Can it be that simple? How could the Elysium elite motivate their
slave laborers without threatening them with the stick of no healthcare access?
They do possess advanced military technology, and Delacourt demonstrates she isn’t
afraid to use it. But like most fascists, Delacourt and the wealthy citizens of
Elysium realize how difficult it is to maintain crowd control through the use of
weaponry alone. Even well-paid mercenaries, such as Sharlto Copley’s
sociopathic character Kruger, can’t be trusted to serve their masters all the
time.
To maintain crowd control, the elite of Elysium have only
one option: denying healthcare in order to convince the slave workers of Earth to
keep themselves in line. The elite only has to indoctrinate the masses with the
idea that if they become soldiers in the elite’s cause then they are dying for a
greater good—not for increasing the profit margins of the one-percent.

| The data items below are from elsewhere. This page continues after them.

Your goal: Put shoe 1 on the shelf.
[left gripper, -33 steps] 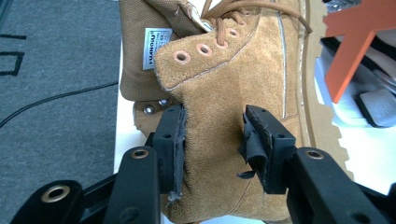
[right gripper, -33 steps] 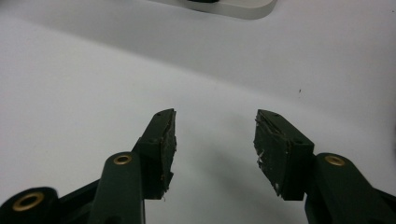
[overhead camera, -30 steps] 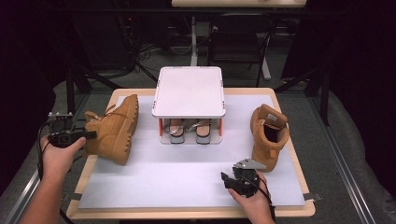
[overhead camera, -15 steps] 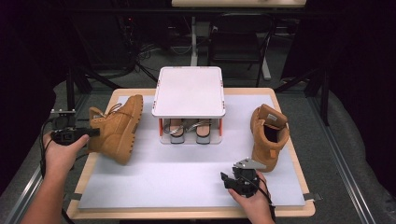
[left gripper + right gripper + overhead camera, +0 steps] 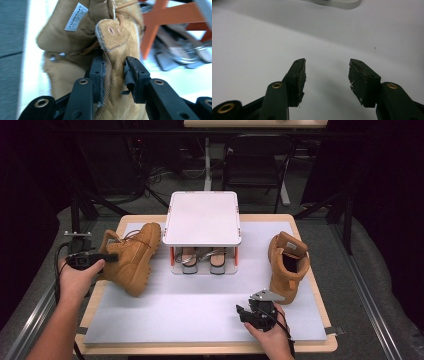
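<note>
A tan lace-up boot (image 5: 134, 259) lies tipped on the left of the white mat, sole toward me. My left gripper (image 5: 113, 256) grips its heel collar; its jaws have just been closing with the collar between them. In the left gripper view both pads (image 5: 98, 75) press on the boot's suede collar (image 5: 116, 42), so my left gripper (image 5: 113, 73) is shut on it. The matching boot (image 5: 288, 265) stands upright at the right. My right gripper (image 5: 242, 312) rests low on the mat in front of that boot; in its own view the right gripper (image 5: 327, 72) is open over bare mat.
A small shoe rack with a white top (image 5: 202, 217) and orange legs (image 5: 152, 32) stands at the middle back, with a pair of sandals (image 5: 200, 261) under it. The white mat (image 5: 190, 305) covers a wooden table (image 5: 320, 347). Chairs and cables lie beyond.
My left gripper has moved right and slightly up with the tan boot, which has shifted toward the rack and tipped more. The right gripper and the other boot have not moved.
</note>
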Tool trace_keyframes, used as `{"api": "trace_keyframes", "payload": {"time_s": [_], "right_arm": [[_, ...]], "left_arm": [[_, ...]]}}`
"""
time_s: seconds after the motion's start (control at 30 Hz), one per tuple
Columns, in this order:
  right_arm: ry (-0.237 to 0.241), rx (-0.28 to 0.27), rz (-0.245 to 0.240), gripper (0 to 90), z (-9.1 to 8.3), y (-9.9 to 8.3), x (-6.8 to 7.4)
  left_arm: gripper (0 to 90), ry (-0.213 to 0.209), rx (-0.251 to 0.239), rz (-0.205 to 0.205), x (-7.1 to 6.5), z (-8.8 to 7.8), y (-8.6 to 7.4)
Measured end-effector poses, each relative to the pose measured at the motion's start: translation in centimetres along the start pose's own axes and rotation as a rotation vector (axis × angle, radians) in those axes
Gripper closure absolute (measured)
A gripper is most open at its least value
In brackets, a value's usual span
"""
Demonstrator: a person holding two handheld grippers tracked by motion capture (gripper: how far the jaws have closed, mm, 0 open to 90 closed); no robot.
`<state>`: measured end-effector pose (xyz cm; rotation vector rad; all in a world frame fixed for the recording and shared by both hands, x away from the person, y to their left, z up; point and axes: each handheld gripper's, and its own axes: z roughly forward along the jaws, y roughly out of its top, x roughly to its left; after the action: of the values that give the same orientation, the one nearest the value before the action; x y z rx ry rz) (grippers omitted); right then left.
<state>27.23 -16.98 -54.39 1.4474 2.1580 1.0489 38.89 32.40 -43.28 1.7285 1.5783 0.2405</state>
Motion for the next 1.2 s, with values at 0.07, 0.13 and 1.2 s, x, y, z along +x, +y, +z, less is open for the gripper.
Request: {"api": "trace_keyframes", "payload": {"time_s": [0.07,0.13,1.2], "right_arm": [[0.0,0.0,-0.002,47.3,0.0,0.0,0.0],[0.002,0.001,-0.002,47.3,0.0,0.0,0.0],[-0.003,-0.01,-0.002,47.2,-0.2,0.0,0.1]], "left_arm": [[74.4,-0.031,0.001,0.002,-0.5,0.2,0.1],[78.8,-0.02,0.004,0.004,-1.3,0.3,0.3],[81.5,0.025,0.088,0.117,-4.2,-1.2,-1.3]]}}
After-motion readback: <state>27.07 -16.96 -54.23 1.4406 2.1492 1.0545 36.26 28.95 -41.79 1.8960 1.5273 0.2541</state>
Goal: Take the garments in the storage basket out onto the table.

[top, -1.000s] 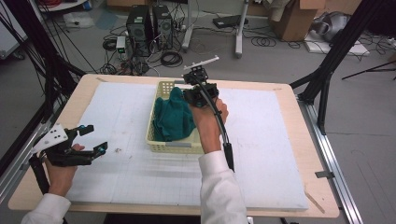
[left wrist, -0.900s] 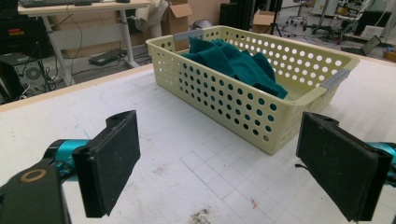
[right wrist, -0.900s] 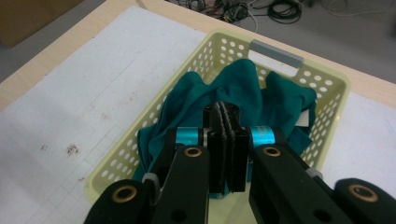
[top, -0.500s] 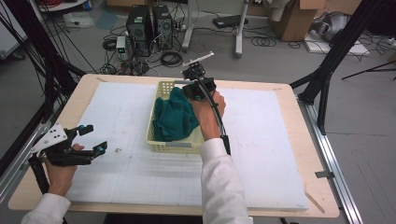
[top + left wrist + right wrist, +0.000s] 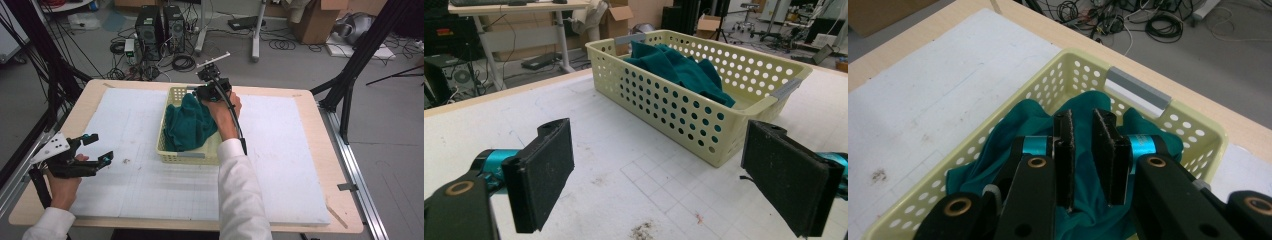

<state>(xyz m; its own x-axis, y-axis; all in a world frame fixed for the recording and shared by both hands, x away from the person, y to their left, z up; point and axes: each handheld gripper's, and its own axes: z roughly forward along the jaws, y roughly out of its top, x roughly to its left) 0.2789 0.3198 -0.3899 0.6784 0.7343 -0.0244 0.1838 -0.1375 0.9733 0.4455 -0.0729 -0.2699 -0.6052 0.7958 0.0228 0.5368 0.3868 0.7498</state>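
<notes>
A pale yellow perforated basket [image 5: 167, 150] stands mid-table and holds a crumpled teal cloth [image 5: 187, 127]. My right gripper [image 5: 201, 95] hangs over the basket's far end, its jaws nearly together and pinching a fold of the cloth. In the right gripper view the gripper [image 5: 1084, 135] sits above the teal cloth [image 5: 1023, 120], which bunches up between the pads, inside the basket [image 5: 1073, 55]. My left gripper [image 5: 100, 148] rests open near the table's front left, empty. In the left gripper view the gripper [image 5: 659, 170] faces the basket [image 5: 674, 110] and the cloth [image 5: 684, 70].
A white gridded mat [image 5: 290, 150] covers the wooden table [image 5: 340, 210]. Grey handles [image 5: 1138, 90] mark the basket's ends. Small dirt specks [image 5: 641, 230] lie on the mat near the left gripper. Computers and cables sit on the floor beyond the far edge.
The right hand has shifted slightly toward the basket's far end, and the cloth now rises toward its jaws. The left gripper has stayed put.
</notes>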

(Overtones of Soylent Green and
suicide centers, but something else there rings a bell. Hmm.)
Wow. And here I thought I was reviewing a movie. No wonder I
can’t sleep at night.
My British husband calls it the “I’m all right, Jack”

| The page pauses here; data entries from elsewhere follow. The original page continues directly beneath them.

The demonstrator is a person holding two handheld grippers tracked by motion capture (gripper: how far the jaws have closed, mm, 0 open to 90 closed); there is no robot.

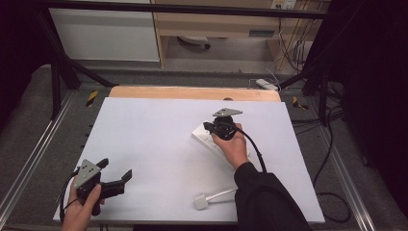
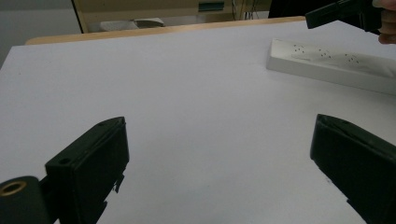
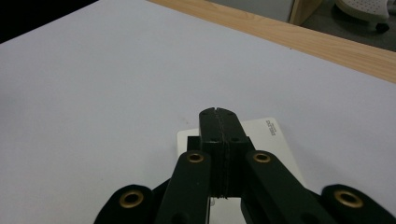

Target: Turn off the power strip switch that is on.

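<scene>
We see the power strip (image 1: 207,137) lying right of centre on the bench (image 1: 154,139), running toward the near right; the right gripper (image 1: 217,126) sits over its far end; the plug (image 1: 201,201) lies nearer us, by the front edge, its cord (image 1: 222,194) trailing right; the left gripper (image 1: 115,168) is at the near left corner, well apart from the strip.

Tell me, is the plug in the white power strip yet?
Not yet. The white plug lies loose on the table near the person's sleeve. The right gripper is shut, over the power strip. The left gripper is open, holding nothing. Plugging in looks left to do.
</scene>
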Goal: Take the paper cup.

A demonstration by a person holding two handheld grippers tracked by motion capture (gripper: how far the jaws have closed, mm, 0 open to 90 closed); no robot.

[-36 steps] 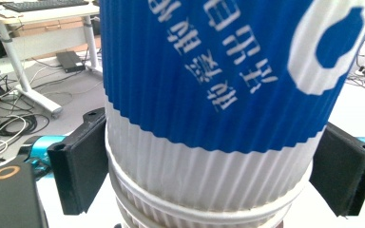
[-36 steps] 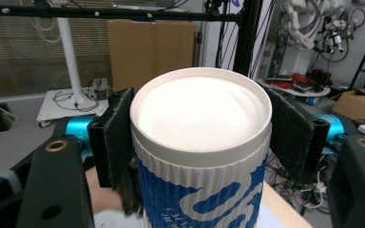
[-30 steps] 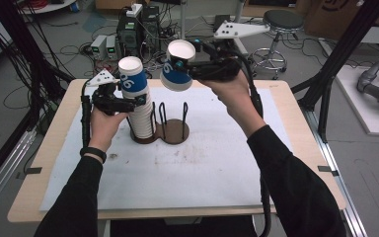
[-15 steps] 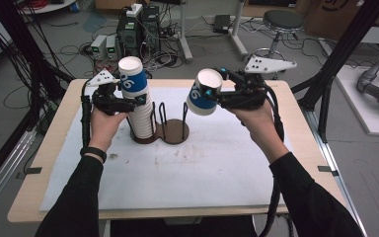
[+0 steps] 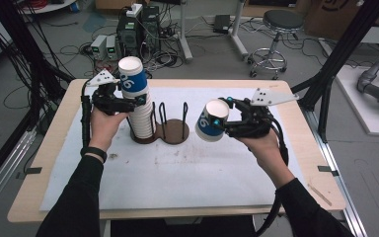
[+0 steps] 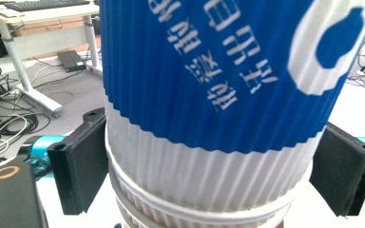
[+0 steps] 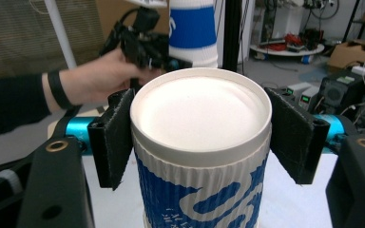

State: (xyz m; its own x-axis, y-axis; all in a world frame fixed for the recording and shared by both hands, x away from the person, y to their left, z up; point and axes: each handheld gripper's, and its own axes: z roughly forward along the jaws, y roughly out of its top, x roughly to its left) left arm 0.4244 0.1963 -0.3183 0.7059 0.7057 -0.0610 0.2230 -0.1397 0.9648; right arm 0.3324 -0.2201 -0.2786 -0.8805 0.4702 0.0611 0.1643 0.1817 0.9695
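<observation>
1. The table (image 5: 54,148), under a white sheet, carries a dark two-ring cup holder (image 5: 170,133).
2. A stack of cups (image 5: 137,106) stands inverted in the holder's left ring.
3. The left gripper (image 5: 128,101) clamps the stack's top cup.
4. The right gripper (image 5: 222,123) grips a single cup (image 5: 211,121), tilted, seemingly off the table right of the holder.

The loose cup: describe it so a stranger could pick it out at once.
On the white mat, right of the dark wire holder, the right gripper grips one blue-and-white ribbed paper cup. It hangs tilted in the air by itself, while the other cups sit nested in the stack at the left gripper.
</observation>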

syndrome. As long as you keep your head down, allow your one-percent masters to
call all the shots, encourage your fellow slave laborers to off themselves in
desperation to survive, you’ve made it. You’ve survived long enough to gain a
chance at joining the well dressed citizens of Elysium. (But there’s no real
guarantee they’ll let you into their exclusive country club, is there?) You’ve made it…but at what price?
I hope only the price of a movie ticket. Go see Elysium. Discuss it with others. And
please leave your comments below.
2 comments :
I totally agree. The 1% try to foster a sense of hopefulness in the rest of the population - a hope that the poor person too will one day be rich like the 1%. It helps to foster that feeling, because when sheep can herd themselves, there's no need for dogs to control them. Give people enough booze, TV and sports to distract them and they'll be happy.

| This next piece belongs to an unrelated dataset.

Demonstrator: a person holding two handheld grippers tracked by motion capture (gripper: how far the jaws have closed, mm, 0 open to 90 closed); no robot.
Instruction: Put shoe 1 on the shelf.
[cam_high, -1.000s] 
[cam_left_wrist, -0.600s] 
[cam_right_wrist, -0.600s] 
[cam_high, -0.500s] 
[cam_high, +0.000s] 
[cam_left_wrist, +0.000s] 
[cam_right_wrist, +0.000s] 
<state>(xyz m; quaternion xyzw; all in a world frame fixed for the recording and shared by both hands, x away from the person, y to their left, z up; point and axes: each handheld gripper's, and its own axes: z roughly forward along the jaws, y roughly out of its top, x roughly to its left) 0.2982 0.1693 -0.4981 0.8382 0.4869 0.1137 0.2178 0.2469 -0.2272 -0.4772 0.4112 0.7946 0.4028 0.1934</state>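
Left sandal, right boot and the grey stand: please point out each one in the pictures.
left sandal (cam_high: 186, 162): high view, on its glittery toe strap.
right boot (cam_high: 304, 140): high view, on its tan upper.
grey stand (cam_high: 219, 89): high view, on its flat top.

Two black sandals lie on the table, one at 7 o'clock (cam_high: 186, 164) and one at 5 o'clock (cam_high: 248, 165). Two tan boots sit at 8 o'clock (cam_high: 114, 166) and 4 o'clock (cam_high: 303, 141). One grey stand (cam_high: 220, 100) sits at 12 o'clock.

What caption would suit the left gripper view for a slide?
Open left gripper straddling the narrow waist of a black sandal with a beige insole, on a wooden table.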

I'd call it the "Bread and Circuses" distraction technique. If the 1% feed the masses enough "entertainment" on the telly or internet and endless cheap, GMO-modified junk foods, we'll all become distracted and too fat to get off our backsides to protest our living conditions. Perfect way to keep us all in check since we do it all by ourselves!
Perhaps in the next hundred years, the junk food and telly will become too expensive, so denying basic necessities like healthcare will work instead? I think that's possibly what Blomkamp is intimating... Very tricky, this Elysium elite!